Join Jeff and John this Thursday at 8:30 pm Eastern.
This call is critical. With the pending reform, at stake is TRILLIONS of dollars in assets, BILLIONS of liability. This will reshape real estate in America and how property is bought, sold and owned.
I can’t stress enough how important it is for you to be on this call.
Register at the link above and take a positive role in the change.
Best,
Josh Cantwell
Mortgage Closing Costs Jumped 40% in Illinois
Wednesday, September 1st, 2010 | Real Estate Investing | No Comments
Mortgage rates are the lowest they’ve been in a long time, and those people who are in a position to be able to capitalize on the market conditions and buy a home are facing another challenge: rising mortgage closing fees.
In Illinois alone last year, mortgage closing costs rose by 40%. The national average is 37%. Why the big jump? It has to do with new regulations on the mortgage industry that went into effect in January. Lenders are now required to provide much more accurate estimates of closing fees. If their estimates are not within 10% of the actuals, they are slapped with a fine. That means more time and labor going into preparing a loan, and bank being more honest. It also means fewer surprises for consumers in the end, but steeper fees. Either way, the result is not good.
Can Cornbread Stave Off Foreclosure?
Friday, August 27th, 2010 | Bank owned, Foreclosures, Pre-foreclosure | No Comments
The housing crisis is making a lot of people desperate to save their homes and ward off foreclosure, and some people are getting really innovative.

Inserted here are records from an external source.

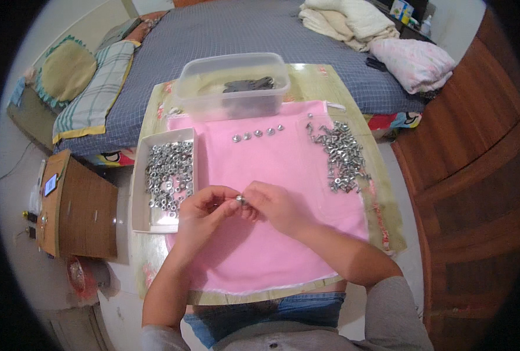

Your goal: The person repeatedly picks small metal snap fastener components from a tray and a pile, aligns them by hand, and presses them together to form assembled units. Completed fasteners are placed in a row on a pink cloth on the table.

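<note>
Both hands met over the pink cloth (283,169): left hand (204,207) and right hand (271,205) each pinched one small metal fastener (239,199) (grips clenched), supplies flanking within reach: tray of nuts (167,175), screw pile (343,155).

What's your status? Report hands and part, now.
Left hand and right hand pinch one small metal fastener together above the pink cloth. Nothing blocking the hands.

left hand (204,206) and right hand (271,206) meet, fingertips pinched together.
</note>
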Action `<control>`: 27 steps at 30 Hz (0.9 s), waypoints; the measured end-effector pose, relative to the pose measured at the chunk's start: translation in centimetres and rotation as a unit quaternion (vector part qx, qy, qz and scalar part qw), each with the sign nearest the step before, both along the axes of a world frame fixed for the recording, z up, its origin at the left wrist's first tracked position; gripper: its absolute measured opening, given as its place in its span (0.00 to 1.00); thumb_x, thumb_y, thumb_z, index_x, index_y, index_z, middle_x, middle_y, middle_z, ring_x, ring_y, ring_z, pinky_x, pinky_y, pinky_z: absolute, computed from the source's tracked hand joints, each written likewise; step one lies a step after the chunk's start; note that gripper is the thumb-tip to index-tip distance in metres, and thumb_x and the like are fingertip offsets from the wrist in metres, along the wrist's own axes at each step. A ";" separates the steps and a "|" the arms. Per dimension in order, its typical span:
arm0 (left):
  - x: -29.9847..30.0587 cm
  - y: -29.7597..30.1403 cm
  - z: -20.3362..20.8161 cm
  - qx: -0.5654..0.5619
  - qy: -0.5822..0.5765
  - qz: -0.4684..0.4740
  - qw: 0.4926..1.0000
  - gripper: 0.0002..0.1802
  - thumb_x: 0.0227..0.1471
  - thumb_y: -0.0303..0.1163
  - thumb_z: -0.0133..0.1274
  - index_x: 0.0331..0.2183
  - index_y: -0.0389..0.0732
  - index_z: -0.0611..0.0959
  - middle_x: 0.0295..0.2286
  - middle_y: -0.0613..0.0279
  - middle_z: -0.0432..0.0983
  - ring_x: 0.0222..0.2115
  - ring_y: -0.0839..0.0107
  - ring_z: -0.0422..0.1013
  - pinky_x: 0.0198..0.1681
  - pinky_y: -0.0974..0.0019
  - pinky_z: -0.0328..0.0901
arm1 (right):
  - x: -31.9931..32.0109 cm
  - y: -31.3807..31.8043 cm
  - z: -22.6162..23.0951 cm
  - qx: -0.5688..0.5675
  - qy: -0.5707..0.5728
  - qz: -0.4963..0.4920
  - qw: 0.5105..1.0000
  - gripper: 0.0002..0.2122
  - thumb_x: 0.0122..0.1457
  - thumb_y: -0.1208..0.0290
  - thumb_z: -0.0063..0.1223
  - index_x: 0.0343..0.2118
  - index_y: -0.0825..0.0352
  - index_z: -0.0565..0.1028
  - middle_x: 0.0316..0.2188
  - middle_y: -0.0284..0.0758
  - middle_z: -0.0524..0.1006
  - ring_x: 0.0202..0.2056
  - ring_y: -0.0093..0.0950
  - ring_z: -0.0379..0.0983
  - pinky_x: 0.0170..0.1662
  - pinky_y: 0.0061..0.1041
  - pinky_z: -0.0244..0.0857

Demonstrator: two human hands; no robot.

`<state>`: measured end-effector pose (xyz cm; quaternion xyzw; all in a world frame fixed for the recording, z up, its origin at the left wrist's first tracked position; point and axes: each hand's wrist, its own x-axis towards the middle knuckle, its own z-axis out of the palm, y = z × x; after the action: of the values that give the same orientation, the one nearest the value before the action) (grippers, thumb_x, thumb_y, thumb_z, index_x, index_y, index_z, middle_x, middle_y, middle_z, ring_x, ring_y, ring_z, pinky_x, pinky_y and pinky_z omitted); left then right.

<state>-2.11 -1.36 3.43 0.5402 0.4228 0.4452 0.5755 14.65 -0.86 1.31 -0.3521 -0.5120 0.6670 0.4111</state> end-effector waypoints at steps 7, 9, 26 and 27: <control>0.4 0.2 -0.3 -0.004 -0.016 -0.002 1.000 0.06 0.47 0.22 0.50 0.32 0.34 0.75 0.27 0.64 0.73 0.28 0.79 0.69 0.33 0.77 0.65 | 0.1 -0.1 0.2 0.015 -0.011 -0.027 0.999 0.12 0.59 0.63 0.38 0.26 0.67 0.68 0.19 0.28 0.69 0.21 0.14 0.64 0.25 0.13 0.60; 0.5 0.1 -0.5 -0.007 -0.021 -0.007 1.000 0.06 0.47 0.23 0.49 0.32 0.34 0.75 0.27 0.65 0.73 0.28 0.81 0.68 0.34 0.77 0.65 | 0.3 0.0 -0.1 0.019 0.002 0.003 1.000 0.13 0.59 0.62 0.38 0.26 0.67 0.68 0.19 0.28 0.69 0.21 0.15 0.64 0.25 0.13 0.60; 1.3 0.7 -2.7 -0.074 -0.079 -0.001 0.994 0.07 0.49 0.24 0.47 0.33 0.35 0.73 0.27 0.64 0.72 0.28 0.79 0.68 0.34 0.76 0.64 | 0.3 0.4 -0.3 0.102 -0.146 -0.069 0.982 0.12 0.58 0.64 0.40 0.23 0.68 0.67 0.14 0.29 0.69 0.19 0.16 0.66 0.22 0.16 0.60; 1.4 0.7 -2.7 -0.081 -0.072 -0.001 0.994 0.06 0.49 0.24 0.47 0.33 0.35 0.73 0.26 0.64 0.71 0.28 0.79 0.68 0.34 0.77 0.64 | 0.6 0.4 0.0 0.109 -0.189 -0.050 0.975 0.12 0.57 0.64 0.40 0.23 0.68 0.67 0.14 0.29 0.69 0.19 0.17 0.66 0.22 0.17 0.60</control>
<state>-0.72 -0.70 0.68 0.4589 0.4146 0.4470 0.6463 15.24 -0.42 1.28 -0.4496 -0.6319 0.5073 0.3757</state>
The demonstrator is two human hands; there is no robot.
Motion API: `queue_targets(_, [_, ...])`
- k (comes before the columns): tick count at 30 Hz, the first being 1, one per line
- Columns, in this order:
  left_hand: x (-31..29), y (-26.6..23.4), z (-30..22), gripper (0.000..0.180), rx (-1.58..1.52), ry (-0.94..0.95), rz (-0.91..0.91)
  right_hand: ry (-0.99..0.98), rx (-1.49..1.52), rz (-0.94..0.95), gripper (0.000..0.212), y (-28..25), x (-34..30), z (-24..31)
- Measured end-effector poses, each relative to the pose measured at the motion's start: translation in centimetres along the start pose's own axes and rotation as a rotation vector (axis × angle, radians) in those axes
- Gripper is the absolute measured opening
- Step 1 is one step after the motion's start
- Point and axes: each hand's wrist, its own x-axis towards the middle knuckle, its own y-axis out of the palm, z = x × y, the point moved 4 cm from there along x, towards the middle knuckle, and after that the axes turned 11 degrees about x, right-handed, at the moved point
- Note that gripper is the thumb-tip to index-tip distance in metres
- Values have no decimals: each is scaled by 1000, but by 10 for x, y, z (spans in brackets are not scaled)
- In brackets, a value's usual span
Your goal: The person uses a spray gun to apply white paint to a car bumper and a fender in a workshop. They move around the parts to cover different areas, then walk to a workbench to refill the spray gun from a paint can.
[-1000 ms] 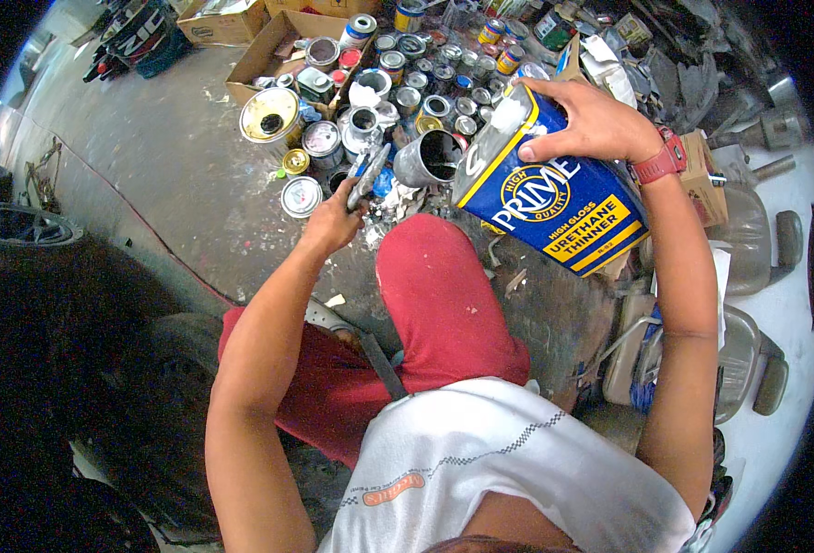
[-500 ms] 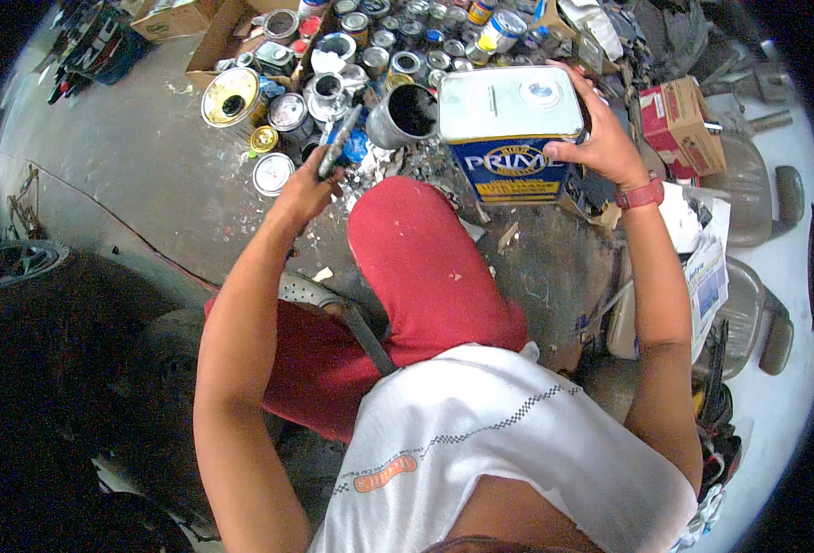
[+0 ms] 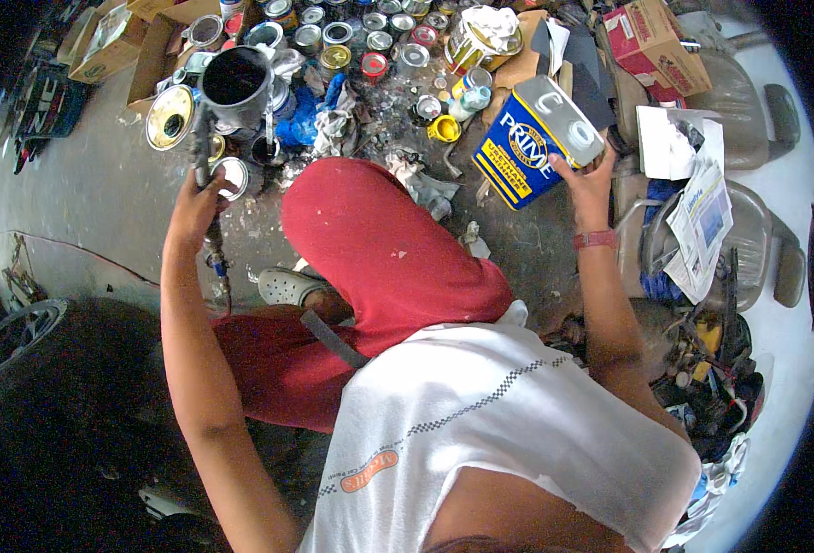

Rather than rolling over and letting the banks take their homes, they’re taking up the fight on their own. People are turning to others for help – in exchange for things like cornbread or apple cakes. A tough job market has forced many people to get creative and fight back. By raising cash from selling recipies, representing themselves in court and doing whatever necessary, many homeowners are not going away quietly. Take Beverly Davis, a Georgia homeowner who is counting on her cornbread recipie to save her home from foreclosure. After losing her full-time job and going through a series of short-lived part-time jobs, Davis is hoping to sell enough cornbread to raise the $80,000 needed to save her home. It’s a daunting task, but one she’s not afraid to take on. Davis sells her cornbread via the Web, and gained her inspiration from a New Jersey woman who saved her home from foreclosure and qualified for a loan modification by selling apple cakes.